Frankfurt top, London floppt - das hat es bei Börsengängen (Initial Public Offerings, IPO) schon lang nicht mehr gegeben. So ist der chronisch IPO-schwache deutsche Finanzplatz plötzlich mit den Milliardenemissionen Auto1 und Vantage Towers bei den sechs weltweit größten Börsengängen des ersten Quartals 2021 vorn dabei und glänzt in Kontinentaleuropa an erster Stelle.

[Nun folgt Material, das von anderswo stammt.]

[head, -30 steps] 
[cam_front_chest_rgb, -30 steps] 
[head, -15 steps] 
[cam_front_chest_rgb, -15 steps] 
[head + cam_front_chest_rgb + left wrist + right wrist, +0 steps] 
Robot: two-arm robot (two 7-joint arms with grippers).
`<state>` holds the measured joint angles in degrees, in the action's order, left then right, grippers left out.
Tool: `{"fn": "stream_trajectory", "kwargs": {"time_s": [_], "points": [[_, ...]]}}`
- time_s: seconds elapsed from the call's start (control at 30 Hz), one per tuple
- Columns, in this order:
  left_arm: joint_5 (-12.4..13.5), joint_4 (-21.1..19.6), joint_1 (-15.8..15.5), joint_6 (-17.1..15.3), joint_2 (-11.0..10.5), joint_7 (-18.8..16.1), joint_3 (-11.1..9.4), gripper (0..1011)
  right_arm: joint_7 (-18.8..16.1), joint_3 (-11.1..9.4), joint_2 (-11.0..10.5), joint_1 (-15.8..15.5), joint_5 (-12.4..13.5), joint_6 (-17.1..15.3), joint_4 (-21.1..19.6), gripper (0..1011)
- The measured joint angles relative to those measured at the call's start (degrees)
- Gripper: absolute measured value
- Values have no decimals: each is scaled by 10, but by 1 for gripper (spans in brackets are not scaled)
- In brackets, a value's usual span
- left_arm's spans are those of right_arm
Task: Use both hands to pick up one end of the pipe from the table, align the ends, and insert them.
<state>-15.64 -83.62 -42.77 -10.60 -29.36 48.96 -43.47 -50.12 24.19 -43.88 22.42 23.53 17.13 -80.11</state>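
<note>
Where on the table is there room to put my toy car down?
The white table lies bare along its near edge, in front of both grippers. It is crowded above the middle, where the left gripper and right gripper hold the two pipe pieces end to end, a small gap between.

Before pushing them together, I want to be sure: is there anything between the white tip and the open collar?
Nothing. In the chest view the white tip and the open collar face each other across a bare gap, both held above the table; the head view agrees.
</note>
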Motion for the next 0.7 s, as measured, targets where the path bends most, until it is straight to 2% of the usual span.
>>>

Demgegenüber hat sich der ehrgeizige IPO-Standort London, der eine weltweite Vorreiterrolle anstrebt, mit dem Börsendebakel beim Lieferdienst Deliveroo ein peinliches Eigentor geschossen. Die mit viel Vorschusslorbeeren versehene Deliveroo-Aktie sackte am ersten Handelstag um 26 Prozent ab. Der Börsenflopp zeigt nach Einschätzung von Finanzkreisen auch, wie Unternehmen inzwischen am Markt abgestraft werden, die den Trend zu Nachhaltigkeit nicht ernst genug nehmen. Das betrifft längst nicht mehr nur Umweltbelange, sondern auch den Umgang mit Mitarbeitern. Daran ändert auch die flapsige Bemerkung eines Deliveroo-Sprechers nichts, die Fahrer des Lieferdiensts würden ja zu nichts gezwungen.
Rekordserie bei IPOs
Nach Daten der Beratungsfirma EY stieg die Zahl der Börsengänge im ersten Quartal trotz Pandemie und konjunktureller Turbulenzen weltweit um 68 Prozent auf 391. Das Emissionsvolumen erhöhte sich um 223 Prozent auf 91,8 Milliarden Dollar. Das stärkste Wachstum bei der Anzahl der IPOs gab es in Europa (plus 240 Prozent). Die meisten Börsengänge wurden mit 134 (plus 52 Prozent) aber erneut in China registriert.
Auch in Deutschland setzt sich die Rekordserie fort. Am Mittwoch kündigte Europas größte Laborkette Synlab ihren Börsengang für das zweite Quartal an. Das Münchner Unternehmen will dabei 400 Millionen Euro einnehmen. Dabei sollen sowohl neue Aktien aus einer Kapitalerhöhung als auch Anteile aus dem Bestand der Altaktionäre auf den Markt gebracht werden. Mit den Erlösen aus dem Börsengang sollen Schulden getilgt werden. Synlab zählt zu den Corona-Gewinnern und profitiert massiv von PCR-Tests.
Die Rekorde am deutschen Aktienmarkt locken weitere Firmen an die Börse. Bereits im März schaffte die Vodafone-Funkturm-Tochter Vantage Towers mit einer Bewertung von zwölf Milliarden Euro den größten Börsengang in Frankfurt seit 2018. Der Online-Gebrauchtwagenhändler Auto1 kam auf acht Milliarden Euro. Vor dem Sommer stehen weitere Emissionen an, darunter der Online-Autohändler MeinAuto, das Software-Unternehmen Suse oder die Internethändler About You und Mr. Spex.
Das Münchner Flugtaxi-Start-up Lilium wiederum strebt über einen leeren Börsenmantel (SPAC) einen Notiz an der US-Technologiebörse Nasdaq an. 2024 soll der kommerzielle Betrieb mit Flugtaxis starten.